- [WHAT THE EXERCISE ASKS] Among the records below, how many lines contain "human"? State the number and nothing more.

Records from a data source
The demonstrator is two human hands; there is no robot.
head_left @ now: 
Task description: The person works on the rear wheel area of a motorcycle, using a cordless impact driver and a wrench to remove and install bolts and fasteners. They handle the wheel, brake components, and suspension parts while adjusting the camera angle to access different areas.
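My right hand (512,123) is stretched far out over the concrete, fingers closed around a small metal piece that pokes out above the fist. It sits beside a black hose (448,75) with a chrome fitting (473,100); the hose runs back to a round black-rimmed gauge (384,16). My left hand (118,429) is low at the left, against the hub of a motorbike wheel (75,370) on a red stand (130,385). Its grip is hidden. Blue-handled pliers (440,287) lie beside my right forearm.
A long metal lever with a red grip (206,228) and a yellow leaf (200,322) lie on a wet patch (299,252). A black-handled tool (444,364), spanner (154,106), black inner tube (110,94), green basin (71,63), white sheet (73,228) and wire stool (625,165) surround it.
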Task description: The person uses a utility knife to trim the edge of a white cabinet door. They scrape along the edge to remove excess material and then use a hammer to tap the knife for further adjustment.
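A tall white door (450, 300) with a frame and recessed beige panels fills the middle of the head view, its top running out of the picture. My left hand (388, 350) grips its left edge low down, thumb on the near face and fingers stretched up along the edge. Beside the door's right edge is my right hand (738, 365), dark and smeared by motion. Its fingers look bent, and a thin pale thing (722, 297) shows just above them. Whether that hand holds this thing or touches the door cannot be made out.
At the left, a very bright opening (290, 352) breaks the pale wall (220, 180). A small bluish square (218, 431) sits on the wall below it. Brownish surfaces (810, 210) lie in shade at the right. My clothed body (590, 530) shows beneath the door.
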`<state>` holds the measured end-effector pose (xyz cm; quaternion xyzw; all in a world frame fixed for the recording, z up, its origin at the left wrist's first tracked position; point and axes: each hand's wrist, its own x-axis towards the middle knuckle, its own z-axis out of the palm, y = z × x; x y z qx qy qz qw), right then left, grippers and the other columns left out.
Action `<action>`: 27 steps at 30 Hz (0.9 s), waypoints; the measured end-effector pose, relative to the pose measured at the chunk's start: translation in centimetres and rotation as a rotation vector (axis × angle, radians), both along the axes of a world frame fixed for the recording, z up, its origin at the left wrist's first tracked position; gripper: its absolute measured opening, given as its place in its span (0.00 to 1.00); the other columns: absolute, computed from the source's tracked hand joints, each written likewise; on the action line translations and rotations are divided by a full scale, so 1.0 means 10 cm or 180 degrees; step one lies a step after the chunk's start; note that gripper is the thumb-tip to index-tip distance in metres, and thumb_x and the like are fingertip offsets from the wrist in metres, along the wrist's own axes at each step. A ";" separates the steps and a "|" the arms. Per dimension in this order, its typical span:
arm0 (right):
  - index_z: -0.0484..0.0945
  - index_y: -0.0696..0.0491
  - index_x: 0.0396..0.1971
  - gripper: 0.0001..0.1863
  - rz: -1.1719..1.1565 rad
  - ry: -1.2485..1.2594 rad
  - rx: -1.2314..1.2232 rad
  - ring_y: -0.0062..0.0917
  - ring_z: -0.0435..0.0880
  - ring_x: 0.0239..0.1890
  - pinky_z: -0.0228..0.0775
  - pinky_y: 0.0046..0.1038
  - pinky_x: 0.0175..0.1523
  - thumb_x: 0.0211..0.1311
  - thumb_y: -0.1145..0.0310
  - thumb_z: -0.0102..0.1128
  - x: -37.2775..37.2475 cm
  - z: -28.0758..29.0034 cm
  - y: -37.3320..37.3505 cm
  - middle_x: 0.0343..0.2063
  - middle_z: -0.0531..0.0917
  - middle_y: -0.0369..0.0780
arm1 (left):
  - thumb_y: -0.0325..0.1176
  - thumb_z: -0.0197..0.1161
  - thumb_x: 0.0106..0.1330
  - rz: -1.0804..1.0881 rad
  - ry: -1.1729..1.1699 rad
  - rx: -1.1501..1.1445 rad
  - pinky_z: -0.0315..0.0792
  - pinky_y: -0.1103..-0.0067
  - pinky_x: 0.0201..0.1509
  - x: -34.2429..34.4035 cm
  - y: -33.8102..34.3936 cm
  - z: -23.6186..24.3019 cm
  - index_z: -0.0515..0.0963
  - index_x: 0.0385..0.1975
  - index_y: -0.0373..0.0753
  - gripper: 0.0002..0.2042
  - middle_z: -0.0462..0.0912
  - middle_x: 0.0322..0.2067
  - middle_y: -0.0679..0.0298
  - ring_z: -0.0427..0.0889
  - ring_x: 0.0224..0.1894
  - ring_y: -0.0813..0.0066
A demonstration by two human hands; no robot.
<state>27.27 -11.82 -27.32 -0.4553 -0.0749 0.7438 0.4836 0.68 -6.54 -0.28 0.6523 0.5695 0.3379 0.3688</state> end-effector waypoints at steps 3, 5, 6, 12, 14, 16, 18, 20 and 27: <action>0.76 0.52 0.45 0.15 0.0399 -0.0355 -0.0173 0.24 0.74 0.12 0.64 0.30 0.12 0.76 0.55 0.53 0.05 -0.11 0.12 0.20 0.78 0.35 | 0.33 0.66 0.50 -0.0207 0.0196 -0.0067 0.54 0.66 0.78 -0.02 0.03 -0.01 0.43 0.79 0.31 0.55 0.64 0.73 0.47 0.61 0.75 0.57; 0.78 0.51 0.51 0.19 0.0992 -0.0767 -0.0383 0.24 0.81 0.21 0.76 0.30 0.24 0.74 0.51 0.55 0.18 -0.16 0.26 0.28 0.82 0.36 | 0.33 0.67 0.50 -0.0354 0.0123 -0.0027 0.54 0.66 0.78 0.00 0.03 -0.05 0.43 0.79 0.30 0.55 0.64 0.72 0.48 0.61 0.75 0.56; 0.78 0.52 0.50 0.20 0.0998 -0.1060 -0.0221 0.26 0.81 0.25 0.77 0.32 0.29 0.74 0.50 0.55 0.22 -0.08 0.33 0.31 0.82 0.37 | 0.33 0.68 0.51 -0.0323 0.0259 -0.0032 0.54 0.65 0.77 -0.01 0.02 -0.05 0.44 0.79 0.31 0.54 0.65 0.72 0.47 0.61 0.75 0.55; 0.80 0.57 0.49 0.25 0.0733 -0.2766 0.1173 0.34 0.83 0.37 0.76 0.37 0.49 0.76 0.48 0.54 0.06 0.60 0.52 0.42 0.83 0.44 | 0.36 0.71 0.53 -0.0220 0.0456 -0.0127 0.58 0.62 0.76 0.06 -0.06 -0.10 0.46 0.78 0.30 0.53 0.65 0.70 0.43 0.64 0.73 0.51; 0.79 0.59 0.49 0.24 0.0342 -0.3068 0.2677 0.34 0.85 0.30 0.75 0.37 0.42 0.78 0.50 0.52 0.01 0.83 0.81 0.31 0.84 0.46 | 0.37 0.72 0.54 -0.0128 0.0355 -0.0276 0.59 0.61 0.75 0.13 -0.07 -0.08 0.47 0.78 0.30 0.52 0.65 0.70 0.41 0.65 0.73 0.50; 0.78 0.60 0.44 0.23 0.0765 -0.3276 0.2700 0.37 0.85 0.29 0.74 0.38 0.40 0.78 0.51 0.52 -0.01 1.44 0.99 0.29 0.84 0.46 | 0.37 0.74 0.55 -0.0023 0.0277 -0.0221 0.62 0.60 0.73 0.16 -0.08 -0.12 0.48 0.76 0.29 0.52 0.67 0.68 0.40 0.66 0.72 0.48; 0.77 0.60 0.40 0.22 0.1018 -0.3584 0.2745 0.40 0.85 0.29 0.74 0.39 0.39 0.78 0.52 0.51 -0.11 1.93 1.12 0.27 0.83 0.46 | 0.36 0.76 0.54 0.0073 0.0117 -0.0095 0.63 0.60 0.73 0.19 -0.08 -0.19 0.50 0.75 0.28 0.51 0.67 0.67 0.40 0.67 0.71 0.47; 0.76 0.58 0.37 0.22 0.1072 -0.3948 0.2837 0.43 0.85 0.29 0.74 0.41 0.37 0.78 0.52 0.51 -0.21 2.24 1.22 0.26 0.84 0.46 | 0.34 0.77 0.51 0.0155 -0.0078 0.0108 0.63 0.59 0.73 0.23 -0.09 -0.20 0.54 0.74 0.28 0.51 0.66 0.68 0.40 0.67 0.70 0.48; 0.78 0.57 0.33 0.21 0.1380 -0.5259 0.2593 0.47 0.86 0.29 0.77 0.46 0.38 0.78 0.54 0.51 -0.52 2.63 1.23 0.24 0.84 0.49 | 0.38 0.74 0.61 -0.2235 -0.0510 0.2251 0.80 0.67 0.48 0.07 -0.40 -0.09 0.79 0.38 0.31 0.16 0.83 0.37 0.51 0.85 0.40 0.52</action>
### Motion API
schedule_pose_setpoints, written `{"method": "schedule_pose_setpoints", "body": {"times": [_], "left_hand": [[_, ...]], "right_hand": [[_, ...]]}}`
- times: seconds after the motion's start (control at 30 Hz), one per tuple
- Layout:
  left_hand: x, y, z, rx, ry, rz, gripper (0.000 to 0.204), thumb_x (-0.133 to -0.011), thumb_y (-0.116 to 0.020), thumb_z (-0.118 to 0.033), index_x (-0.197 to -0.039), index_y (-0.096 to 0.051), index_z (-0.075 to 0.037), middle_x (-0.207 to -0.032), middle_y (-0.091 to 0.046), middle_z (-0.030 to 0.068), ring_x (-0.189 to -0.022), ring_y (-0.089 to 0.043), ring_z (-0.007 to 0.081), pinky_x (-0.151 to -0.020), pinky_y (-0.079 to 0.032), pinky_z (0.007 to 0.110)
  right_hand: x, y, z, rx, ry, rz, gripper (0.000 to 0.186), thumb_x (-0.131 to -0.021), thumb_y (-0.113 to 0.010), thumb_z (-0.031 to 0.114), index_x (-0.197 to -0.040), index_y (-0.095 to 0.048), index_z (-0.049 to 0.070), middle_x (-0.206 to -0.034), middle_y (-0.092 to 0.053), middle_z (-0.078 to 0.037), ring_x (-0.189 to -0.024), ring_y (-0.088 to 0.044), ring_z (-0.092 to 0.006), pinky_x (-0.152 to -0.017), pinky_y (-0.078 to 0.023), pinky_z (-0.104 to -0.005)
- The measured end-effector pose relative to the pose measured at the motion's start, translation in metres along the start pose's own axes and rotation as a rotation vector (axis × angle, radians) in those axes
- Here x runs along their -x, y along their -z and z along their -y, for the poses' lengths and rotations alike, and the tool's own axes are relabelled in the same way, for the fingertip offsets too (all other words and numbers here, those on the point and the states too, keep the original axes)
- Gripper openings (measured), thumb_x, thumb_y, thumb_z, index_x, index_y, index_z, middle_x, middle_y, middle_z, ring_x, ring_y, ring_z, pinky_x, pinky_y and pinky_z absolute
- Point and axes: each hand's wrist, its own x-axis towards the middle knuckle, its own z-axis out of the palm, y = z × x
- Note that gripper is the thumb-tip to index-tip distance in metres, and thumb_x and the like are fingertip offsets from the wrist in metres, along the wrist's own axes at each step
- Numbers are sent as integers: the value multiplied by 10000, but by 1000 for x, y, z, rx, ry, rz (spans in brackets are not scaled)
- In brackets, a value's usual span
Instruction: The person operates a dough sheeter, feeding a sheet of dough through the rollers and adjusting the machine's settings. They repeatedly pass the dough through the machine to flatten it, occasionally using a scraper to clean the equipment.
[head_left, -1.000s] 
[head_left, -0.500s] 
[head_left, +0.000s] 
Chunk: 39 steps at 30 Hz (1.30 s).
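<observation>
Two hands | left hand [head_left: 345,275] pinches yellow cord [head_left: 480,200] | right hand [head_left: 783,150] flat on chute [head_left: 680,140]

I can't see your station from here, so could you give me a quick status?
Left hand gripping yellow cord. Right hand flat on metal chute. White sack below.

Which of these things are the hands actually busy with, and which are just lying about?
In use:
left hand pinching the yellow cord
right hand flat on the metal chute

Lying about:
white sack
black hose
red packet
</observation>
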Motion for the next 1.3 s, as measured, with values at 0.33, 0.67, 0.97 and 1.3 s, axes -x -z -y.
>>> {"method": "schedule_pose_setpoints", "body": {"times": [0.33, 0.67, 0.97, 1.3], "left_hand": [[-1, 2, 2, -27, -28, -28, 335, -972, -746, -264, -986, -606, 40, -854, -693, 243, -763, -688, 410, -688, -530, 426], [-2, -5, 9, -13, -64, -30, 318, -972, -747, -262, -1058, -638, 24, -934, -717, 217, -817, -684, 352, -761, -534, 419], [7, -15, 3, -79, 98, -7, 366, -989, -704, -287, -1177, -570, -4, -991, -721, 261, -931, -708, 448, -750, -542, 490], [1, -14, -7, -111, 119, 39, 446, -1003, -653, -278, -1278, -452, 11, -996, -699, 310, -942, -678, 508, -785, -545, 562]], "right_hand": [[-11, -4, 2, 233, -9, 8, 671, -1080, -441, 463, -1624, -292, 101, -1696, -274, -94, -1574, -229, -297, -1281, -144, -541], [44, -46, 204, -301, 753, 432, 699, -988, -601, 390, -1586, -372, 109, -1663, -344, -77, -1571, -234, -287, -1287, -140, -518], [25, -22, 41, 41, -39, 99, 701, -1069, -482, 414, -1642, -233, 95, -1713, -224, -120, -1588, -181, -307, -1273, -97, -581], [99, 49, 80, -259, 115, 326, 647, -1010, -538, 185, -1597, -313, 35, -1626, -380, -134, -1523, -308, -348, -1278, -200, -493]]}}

- [OUTPUT FOR THIS EXERCISE] 2